Люция капитулировала. И не без удовольствия, надо признаться, позировала фотографу. А мастер он был неплохой. Будто бы с камерой проводит много времени. Поначалу она робела, позы были скованными, взгляд опасливый. Но, не найдя ни разу предвзятости в его жестах, расслабилась, тогда-то и пошли шедевры. Немногим позже, просмотрев фото себя, с трудом поверила, что раскрепощенная женщина, с взглядом львицы и телом греческой богини это она и есть. Значит, такими глазами её видит Селим. Большое искусство создать многоликость с одного персонажа.
— Жаль, что мы пропустили рассвет.
— Да, море и солнце в туманной розовой дымке. Ветер один балл. Полный штиль. Птицы ещё спят. Морские суда могут давать гудки и прорезать безмолвие, но чаще тишина такая ощутимая, что можно её услышать, насколько вообще можно слушать тишину. Но мы подождем закат. Так уж и быть.

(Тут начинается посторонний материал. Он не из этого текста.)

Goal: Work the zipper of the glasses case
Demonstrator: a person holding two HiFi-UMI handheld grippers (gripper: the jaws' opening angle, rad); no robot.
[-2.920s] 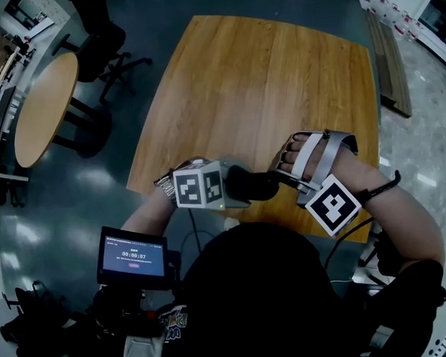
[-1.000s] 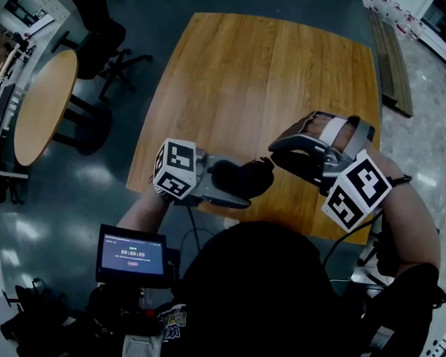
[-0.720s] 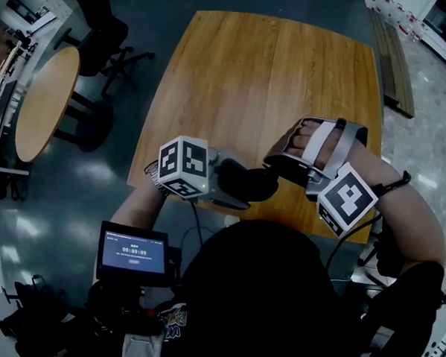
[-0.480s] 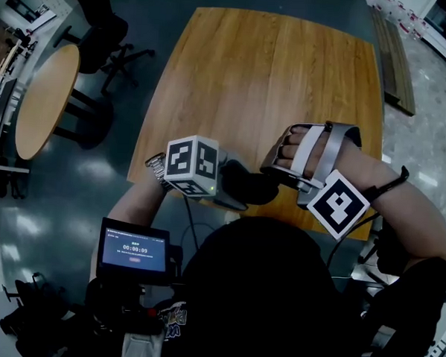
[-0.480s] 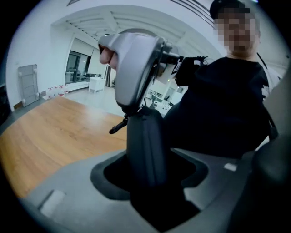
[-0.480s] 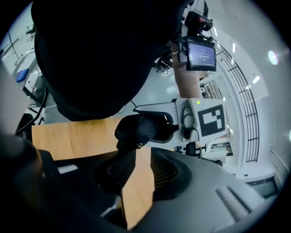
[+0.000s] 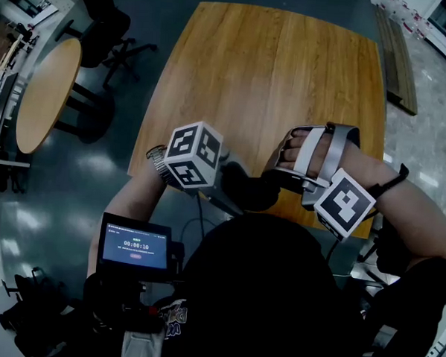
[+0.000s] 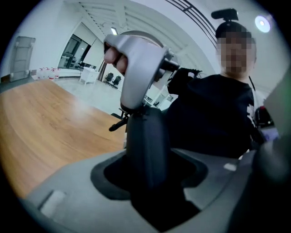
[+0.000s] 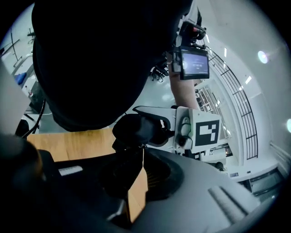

День пролетел удивительно шустро, солнце начало окрашиваться в багряный цвет, извергая из себя последние лучи. Яркость их блекла, тепло становилось слабее. Голубое небо окрасилось в нежно лиловые оттенки, подсвечивая кожу в розовато-золотистые тона. Кожа Селима была смуглой, а вот у Люции она преобразилась, источая почти волшебное свечение.
Он не смог сдержать эмоций и прошептал: "Останься здесь, останься…", вкладывая глубокий временной смысл в эту фразу.
Люция поняла её. Ответила: "Останусь", но не вслух.
Разрушился момент очарования заката. Селим стал вещи собирать, Люция ему помогала. Спускаясь по тропе, он подал руку, но она отчего-то спрятала свою. Как будто он её окольцевать хотел, а она не решалась. Бросив надежду, стал спускаться один. В сумерках Люция плохо разглядела тропу и, наступив на выступ, подвернула ногу, пролетев вниз на попе пару метров. Естественно, сопроводив испуганным криком свой съезд. У Селима волосы стали дыбом от мысли, что девушка покалечилась. Он, не помня себя подскочил к ней, присел и начал ощупывать руки, ноги, заглядывать в глаза, оценивая ситуацию.